The Washington State Legislatures hastily approved state budget does not come close to fulfilling the legislative promises to the Supreme Court, Seattle Superintendent Larry Nyland said in a statement.
The Washington State Legislature's hastily approved state budget "does not come close to fulfilling the legislative promises to the Supreme Court," Seattle Superintendent Larry Nyland said in a statement. The Stranger

Seattle Public Schools officials announced Monday afternoon that they plan to file a legal brief in the Washington State Supreme Court this week outlining "substantial flaws" in the education funding plan included in the state legislature's state budget.

Legislators allotted about $7.3 billion to fund public schools in their hastily passed budget to fully fund basic education, per the state Supreme Court's 2012 McCleary ruling. Although that funding would cost Seattle homeowners' an additional $400 per year in property taxes, that money wouldn't benefit local schools. Instead, revenue would be distributed across less densely populated areas across Washington and "undercut Seattle's ability to raise local funds to pay for the needs of SPS students," SPS officials wrote in their statement.

In an August 7 letter to Seattle school staffers and parents, Seattle Superintendent Larry Nyland also noted that the state budget would result in budget deficits for Seattle schools, restrict Seattle school officials use of state funding, and fail to fully pay for teachers' salaries and services for special education and English Language Learner programs.

SPS officials plan to file an amicus brief by August 30, according to the statement.

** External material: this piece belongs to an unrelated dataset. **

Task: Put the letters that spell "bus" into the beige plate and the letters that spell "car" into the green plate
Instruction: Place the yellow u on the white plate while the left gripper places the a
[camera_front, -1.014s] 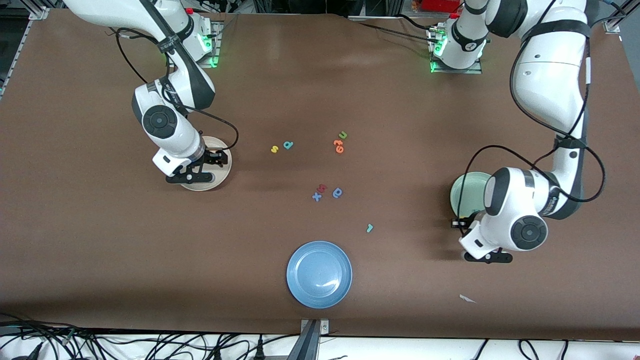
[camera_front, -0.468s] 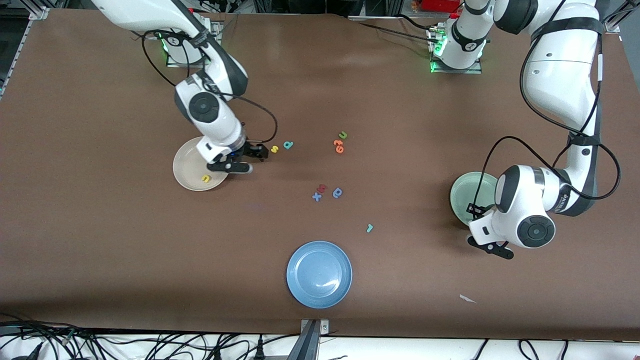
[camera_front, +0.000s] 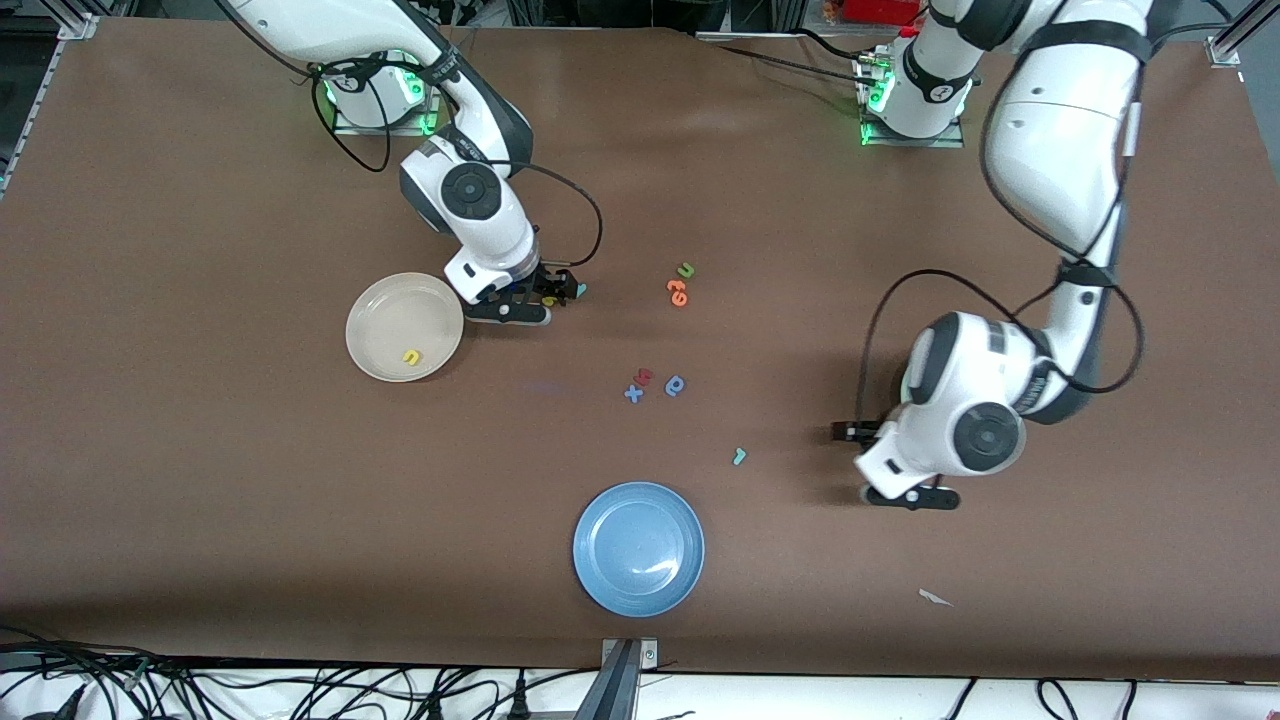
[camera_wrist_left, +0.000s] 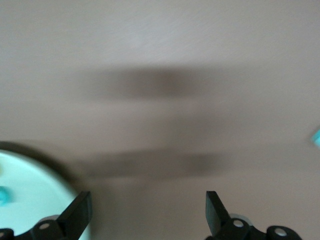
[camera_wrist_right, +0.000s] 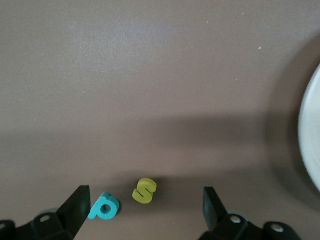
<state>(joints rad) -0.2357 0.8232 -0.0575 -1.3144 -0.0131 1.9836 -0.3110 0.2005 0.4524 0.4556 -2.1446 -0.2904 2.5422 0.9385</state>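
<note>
Since the earlier frames we see the right gripper (camera_front: 556, 292) has left the beige plate (camera_front: 385, 315), where the yellow "u" (camera_front: 411, 356) now lies, and hangs with fingers spread over the yellow "s" (camera_wrist_right: 144, 190) and teal "b" (camera_wrist_right: 104, 207) near mid-table. The left gripper (camera_front: 850, 432), fingers spread and empty, has swung off the green plate (camera_wrist_left: 30, 195) toward the table's middle. The teal "r" (camera_front: 739, 456) stays nearer the front edge, beside the blue plate (camera_front: 638, 548).

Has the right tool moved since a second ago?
Yes. The right tool has left the beige plate and now hangs open over the yellow s, toward the table's middle.
</note>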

“We are deeply troubled by the lack of understanding of what it takes for a school district to be able to provide a strong education for all students,” said Seattle School Board President Sue Peters.

The legislature's budget "does not come close to a fix" for fully funding basic education, Leslie Harris, vice president of the Seattle School Board, said in the statement.

"The legislature’s lack of substantive action not only violates our state Constitution, it violates the rights of every student," she said. "Our state cannot continue to turn its back on students.”

Seattle school officials aren't alone in their frustration. Public schools officials in Tacoma and Olympia also raised concerns that they will "face budget deficits under the state’s new school funding plan, with some saying they’ll be worse off than if lawmakers had done nothing," the News Tribune reported.

“Despite rhetoric that the Legislature’s action had improved education funding for our state’s children, our analysis clearly shows the opposite,” Tacoma Public Schools said in a statement.

“Tacoma Public Schools would have a better financial future if the Legislature had not made any changes in the funding formula for education.”

The district, which expects to have a budget of about $431 million next year, estimates it will get about $4 million less from the state in the 2018-19 school year under the new plan than it would have under the old formula. Tacoma officials expect that gap to be about $3.4 million in 2019-20, and about $4.4 million in 2020-21.